**DATA**
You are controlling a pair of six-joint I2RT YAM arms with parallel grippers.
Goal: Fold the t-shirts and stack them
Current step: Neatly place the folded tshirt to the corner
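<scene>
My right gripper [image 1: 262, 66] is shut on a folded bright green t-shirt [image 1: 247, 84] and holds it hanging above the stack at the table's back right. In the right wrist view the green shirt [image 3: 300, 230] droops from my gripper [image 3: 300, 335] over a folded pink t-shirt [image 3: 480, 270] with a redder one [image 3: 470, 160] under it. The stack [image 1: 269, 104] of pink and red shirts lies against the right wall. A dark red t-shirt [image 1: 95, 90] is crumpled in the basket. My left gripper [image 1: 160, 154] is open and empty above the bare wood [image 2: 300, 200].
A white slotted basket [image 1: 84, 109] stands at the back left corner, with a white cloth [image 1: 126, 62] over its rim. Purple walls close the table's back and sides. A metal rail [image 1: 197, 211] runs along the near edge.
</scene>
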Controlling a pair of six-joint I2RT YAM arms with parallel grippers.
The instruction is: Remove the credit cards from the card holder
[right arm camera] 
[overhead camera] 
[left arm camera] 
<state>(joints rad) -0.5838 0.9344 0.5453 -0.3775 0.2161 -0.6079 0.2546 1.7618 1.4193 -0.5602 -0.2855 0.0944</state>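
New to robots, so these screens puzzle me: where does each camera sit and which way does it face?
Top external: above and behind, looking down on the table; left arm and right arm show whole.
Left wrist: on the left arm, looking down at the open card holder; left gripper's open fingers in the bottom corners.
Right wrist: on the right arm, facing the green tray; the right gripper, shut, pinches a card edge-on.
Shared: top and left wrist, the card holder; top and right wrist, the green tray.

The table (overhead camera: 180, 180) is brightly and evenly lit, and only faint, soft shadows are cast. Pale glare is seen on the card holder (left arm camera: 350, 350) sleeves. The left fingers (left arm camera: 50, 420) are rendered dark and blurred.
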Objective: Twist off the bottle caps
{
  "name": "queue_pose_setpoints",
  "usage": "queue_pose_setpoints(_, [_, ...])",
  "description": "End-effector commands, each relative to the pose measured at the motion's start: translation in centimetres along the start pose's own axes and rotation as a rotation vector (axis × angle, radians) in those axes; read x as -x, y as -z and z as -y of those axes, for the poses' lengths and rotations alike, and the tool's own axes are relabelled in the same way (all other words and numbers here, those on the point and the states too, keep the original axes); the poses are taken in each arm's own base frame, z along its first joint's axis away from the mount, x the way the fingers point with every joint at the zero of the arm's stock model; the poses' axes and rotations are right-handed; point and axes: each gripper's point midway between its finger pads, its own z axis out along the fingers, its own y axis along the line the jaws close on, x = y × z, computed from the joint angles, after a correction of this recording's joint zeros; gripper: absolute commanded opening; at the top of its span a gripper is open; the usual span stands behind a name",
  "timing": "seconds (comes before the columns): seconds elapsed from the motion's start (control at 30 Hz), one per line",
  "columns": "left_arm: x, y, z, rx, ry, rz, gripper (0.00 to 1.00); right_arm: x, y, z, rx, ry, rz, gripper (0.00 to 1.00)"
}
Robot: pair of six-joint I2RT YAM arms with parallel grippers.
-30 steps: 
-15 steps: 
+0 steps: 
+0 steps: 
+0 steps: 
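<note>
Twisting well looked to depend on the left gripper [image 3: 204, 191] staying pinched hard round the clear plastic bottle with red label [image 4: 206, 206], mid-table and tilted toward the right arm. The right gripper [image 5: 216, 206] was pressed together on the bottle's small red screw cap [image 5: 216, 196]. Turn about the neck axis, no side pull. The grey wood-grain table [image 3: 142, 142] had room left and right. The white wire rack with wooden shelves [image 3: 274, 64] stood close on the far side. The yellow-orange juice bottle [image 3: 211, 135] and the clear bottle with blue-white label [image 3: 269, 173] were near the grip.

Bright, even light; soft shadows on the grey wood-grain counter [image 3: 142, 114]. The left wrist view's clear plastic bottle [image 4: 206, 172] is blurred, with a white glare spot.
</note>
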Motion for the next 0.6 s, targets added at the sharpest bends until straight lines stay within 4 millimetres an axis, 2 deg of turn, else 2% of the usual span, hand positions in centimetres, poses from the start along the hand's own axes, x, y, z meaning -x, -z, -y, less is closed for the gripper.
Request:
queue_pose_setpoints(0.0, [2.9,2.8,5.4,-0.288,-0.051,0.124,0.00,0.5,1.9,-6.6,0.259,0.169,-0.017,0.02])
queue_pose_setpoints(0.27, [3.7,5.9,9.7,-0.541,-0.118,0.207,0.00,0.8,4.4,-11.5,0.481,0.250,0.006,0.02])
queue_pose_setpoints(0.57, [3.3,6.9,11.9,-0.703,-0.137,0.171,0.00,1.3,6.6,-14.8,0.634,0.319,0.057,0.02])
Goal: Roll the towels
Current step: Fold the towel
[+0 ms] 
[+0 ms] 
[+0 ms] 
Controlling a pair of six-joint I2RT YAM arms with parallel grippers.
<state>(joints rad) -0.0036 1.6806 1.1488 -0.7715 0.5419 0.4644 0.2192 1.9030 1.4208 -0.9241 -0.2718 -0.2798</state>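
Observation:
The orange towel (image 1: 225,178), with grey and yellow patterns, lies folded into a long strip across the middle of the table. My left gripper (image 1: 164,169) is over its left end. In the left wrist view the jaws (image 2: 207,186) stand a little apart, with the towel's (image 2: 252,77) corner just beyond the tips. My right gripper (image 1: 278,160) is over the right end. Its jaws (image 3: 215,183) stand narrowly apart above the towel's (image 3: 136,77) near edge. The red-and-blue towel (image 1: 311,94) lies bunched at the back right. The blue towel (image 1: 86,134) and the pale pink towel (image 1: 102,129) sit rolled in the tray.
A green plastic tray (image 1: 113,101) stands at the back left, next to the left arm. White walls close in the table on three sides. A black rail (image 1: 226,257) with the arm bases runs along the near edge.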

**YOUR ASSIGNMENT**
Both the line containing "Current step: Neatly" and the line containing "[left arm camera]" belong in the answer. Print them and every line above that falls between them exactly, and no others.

**WRITTEN ANSWER**
Current step: Neatly place the folded tshirt to the corner
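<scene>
My right gripper [image 1: 262, 66] is shut on a folded bright green t-shirt [image 1: 247, 84] and holds it hanging above the stack at the table's back right. In the right wrist view the green shirt [image 3: 300, 230] droops from my gripper [image 3: 300, 335] over a folded pink t-shirt [image 3: 480, 270] with a redder one [image 3: 470, 160] under it. The stack [image 1: 269, 104] of pink and red shirts lies against the right wall. A dark red t-shirt [image 1: 95, 90] is crumpled in the basket. My left gripper [image 1: 160, 154] is open and empty above the bare wood [image 2: 300, 200].
A white slotted basket [image 1: 84, 109] stands at the back left corner, with a white cloth [image 1: 126, 62] over its rim. Purple walls close the table's back and sides. A metal rail [image 1: 197, 211] runs along the near edge.
</scene>
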Controlling a pair of six-joint I2RT YAM arms with parallel grippers.
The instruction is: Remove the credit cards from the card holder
[right arm camera] 
[overhead camera] 
[left arm camera] 

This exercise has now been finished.